Repeat exactly each line of the data provided below.

### Given data
- Opening Delimiter -

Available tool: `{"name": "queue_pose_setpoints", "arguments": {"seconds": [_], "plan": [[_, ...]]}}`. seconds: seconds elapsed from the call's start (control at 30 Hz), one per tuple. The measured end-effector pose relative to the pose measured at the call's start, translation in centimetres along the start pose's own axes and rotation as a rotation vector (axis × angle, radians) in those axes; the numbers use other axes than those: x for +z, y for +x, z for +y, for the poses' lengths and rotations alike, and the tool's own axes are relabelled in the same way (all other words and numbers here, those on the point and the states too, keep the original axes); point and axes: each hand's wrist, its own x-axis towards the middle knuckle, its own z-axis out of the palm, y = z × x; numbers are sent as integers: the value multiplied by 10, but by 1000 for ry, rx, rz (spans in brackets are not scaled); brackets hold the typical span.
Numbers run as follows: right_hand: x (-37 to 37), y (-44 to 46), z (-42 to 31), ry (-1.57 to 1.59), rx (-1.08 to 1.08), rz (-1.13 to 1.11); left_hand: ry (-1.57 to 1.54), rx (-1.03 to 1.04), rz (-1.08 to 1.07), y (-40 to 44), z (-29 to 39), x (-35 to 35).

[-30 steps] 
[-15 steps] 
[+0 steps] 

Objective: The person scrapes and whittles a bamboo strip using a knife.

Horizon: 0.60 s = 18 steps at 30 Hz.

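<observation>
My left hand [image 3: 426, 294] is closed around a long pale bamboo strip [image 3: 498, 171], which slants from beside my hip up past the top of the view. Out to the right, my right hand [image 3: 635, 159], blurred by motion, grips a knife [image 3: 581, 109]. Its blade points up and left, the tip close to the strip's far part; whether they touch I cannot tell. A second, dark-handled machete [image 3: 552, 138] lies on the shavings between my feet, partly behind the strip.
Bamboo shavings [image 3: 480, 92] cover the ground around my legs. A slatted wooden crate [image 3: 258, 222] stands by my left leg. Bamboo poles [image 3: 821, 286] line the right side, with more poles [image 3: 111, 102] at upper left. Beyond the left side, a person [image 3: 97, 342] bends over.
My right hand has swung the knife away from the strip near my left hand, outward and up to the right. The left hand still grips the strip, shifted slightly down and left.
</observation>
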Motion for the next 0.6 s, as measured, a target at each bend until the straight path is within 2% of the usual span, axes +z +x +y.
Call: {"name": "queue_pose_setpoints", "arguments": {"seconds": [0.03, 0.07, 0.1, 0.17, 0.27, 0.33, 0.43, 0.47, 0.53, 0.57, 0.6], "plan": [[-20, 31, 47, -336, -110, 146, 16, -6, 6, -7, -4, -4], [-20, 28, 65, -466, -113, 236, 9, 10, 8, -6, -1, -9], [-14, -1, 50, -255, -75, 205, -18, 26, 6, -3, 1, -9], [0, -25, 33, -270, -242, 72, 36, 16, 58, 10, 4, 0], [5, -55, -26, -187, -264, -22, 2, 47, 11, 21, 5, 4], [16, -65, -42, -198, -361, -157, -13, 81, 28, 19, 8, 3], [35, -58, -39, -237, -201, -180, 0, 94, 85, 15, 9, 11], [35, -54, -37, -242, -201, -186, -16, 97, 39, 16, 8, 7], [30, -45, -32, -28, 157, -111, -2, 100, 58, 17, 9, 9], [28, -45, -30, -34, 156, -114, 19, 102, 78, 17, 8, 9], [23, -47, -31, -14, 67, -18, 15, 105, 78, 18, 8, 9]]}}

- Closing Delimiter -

### Task solution
Available tool: `{"name": "queue_pose_setpoints", "arguments": {"seconds": [_], "plan": [[_, ...]]}}`. seconds: seconds elapsed from the call's start (control at 30 Hz), one per tuple. The measured end-effector pose relative to the pose measured at the call's start, translation in centimetres along the start pose's own axes and rotation as a rotation vector (axis × angle, radians) in those axes; the numbers use other axes than those: x for +z, y for +x, z for +y, for the poses' lengths and rotations alike, and the tool's own axes are relabelled in the same way (all other words and numbers here, those on the point and the states too, keep the original axes); point and axes: each hand's wrist, its own x-axis towards the middle knuckle, its own z-axis out of the palm, y = z × x; numbers are sent as integers: the value multiplied by 10, but by 1000 for ry, rx, rz (spans in brackets are not scaled); brackets hold the typical span.
Numbers run as follows: right_hand: x (-37 to 37), y (-44 to 46), z (-42 to 31), ry (-1.57 to 1.59), rx (-1.08 to 1.08), rz (-1.13 to 1.11); left_hand: ry (-1.57 to 1.54), rx (-1.03 to 1.04), rz (-1.08 to 1.07), y (-40 to 44), z (-29 to 39), x (-35 to 35).

[-30 steps] 
[-15 steps] 
[+0 steps] 

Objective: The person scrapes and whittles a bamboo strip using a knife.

Horizon: 0.60 s = 18 steps at 30 Hz.

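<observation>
My left hand [image 3: 426, 294] is closed around a long pale bamboo strip [image 3: 498, 171], which slants from beside my hip up past the top of the view. Out to the right, my right hand [image 3: 635, 159], blurred by motion, grips a knife [image 3: 581, 109]. Its blade points up and left, the tip close to the strip's far part; whether they touch I cannot tell. A second, dark-handled machete [image 3: 552, 138] lies on the shavings between my feet, partly behind the strip.
Bamboo shavings [image 3: 480, 92] cover the ground around my legs. A slatted wooden crate [image 3: 258, 222] stands by my left leg. Bamboo poles [image 3: 821, 286] line the right side, with more poles [image 3: 111, 102] at upper left. Beyond the left side, a person [image 3: 97, 342] bends over.
My right hand has swung the knife away from the strip near my left hand, outward and up to the right. The left hand still grips the strip, shifted slightly down and left.
</observation>
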Motion for the next 0.6 s, as measured, a target at each bend until the straight path is within 2% of the usual span, axes +z +x +y.
Call: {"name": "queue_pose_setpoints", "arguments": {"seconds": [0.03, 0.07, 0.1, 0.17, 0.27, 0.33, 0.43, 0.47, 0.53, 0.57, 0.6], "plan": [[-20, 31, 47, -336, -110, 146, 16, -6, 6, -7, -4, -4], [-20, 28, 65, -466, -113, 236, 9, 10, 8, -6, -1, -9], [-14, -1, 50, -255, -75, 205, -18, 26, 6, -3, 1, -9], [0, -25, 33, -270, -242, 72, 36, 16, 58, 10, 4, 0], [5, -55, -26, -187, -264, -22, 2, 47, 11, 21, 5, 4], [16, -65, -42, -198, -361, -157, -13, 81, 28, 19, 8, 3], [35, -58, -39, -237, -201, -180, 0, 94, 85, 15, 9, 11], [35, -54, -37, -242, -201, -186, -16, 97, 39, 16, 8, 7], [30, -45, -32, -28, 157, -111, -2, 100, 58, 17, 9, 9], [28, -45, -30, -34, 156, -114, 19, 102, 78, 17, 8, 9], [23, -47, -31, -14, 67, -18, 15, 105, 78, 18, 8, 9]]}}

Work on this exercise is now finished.